I was asked the other day if I still got nervous when it was time to step on the scale. Of course I do! I also keep in mind that the scale can also only tell me one thing. My weight; the scale cannot tell me how I physically feel. There have been quite a few times since surgery, I have stepped on the scale and it is the same as the week before and even a couple times be a gain from the week before. I try my best not to let it discourage me but inspire me to work even harder.  Then those days that it’s time to weigh in and I have had a loss. I feel blessed; so very fortunate that I had the opportunity to take this path to better health. Today was one of those days. I stepped on the scale this morning and I had a 2.2lb loss this week. 180.6lbs! I couldn’t be happier. I couldn’t even envision weighing 180lbs a year ago.

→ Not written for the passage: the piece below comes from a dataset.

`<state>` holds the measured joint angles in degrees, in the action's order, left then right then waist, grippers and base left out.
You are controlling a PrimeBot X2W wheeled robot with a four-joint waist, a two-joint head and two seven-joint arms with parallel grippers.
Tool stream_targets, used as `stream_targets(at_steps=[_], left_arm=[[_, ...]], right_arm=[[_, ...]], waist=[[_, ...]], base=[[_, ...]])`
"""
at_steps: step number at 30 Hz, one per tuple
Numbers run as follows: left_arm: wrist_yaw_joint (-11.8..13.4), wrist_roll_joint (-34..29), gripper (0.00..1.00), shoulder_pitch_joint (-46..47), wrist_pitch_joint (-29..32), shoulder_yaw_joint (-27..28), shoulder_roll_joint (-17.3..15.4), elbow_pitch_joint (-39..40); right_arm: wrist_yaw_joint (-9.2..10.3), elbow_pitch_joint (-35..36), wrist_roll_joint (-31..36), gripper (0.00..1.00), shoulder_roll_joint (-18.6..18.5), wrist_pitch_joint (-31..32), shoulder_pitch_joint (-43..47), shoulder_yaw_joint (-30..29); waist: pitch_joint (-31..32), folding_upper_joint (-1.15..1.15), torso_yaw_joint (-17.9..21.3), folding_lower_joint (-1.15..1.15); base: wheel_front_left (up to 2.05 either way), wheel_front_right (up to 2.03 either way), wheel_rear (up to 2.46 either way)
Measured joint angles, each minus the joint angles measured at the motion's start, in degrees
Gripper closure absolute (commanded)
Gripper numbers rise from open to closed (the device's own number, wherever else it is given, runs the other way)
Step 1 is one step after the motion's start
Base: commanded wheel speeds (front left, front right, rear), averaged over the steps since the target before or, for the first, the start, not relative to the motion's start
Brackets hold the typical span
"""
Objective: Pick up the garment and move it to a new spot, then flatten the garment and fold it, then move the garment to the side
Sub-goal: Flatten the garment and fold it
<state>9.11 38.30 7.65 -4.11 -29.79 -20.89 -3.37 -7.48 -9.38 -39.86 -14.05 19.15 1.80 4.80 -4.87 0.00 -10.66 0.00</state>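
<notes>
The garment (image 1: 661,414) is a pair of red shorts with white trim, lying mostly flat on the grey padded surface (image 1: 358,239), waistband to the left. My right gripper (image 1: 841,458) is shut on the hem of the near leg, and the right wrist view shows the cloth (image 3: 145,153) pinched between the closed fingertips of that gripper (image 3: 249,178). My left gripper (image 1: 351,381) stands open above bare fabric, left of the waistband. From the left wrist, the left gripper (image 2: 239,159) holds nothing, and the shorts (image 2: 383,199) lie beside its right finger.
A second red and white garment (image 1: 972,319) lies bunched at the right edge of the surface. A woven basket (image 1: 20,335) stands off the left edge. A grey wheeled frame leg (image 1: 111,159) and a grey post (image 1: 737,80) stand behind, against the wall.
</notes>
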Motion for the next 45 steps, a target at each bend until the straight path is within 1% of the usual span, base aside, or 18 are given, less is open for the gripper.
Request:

I know this journey is difficult and when I am feeling down and I want to give in to those mind games. I just remember myself prior to surgery and how lost I felt then. How uncomfortable I was in my own skin. Then I look at now, it’s not always easy to see what others see. My mind is still having issues catching up with my body. However, I sit back and take a few quiet moments and realize I am a different person now. I am in control of myself. I succeed because I choose to.


Friday, April 19, 2013

Catching Up....7 months Post-Op

Hi folks! Wow!! I haven’t posted since March 12th?? What’s up with that! It seems like time just flies by lately. I have also made a page on FB, and been involved with different support groups there. So, if you are on FB check it out. www.facebook.com/ChristysVsgJourney

So…since my last post, we had my little man’s 4th Birthday. I did not eat a cupcake (but wanted one of course). Easter, I baked a 7 layer chocolate cake…did not eat any!! I did partake in a few pieces of candy which took me days to get over those sugar cravings. I will not make that mistake again! Then my sister-in-law’s birthday at the Cheesecake Factory…Seriously?!? I got through it though. NO cheesecake for me J I had the grilled Salmon and steamed asparagus… I treated myself to Starbucks afterward. Yes, that is correct I said Starbucks, I have broken one rule of WLS. Hi, my name is Christy and I am an addict, a caffeine addict! We own a Keurig and I was being a good little sleeve patient and buying the decaf brands for myself. Then it was the night of Thanksgiving and we were hitting all the sales at midnight. I make a cup of regular…I felt the jolt and I loved it. A regular here, a regular there, it didn’t take long until I was only drinking decaf at night. Then one evening after a support group meeting stopping at Starbucks….Grande medium roast with a shot of espresso, room for cream…I am an addict. I must have coffee and the good stuff! J

I am now 7 months and 2 weeks post op. My weigh in this morning was at 182.8.  For a total loss of 86.5lbs!! At my last post I weighed in at 189.9 (six month check-up) as you can tell I had a small loss this past month. For a couple weeks, a complete stand still. That is a scary feeling!!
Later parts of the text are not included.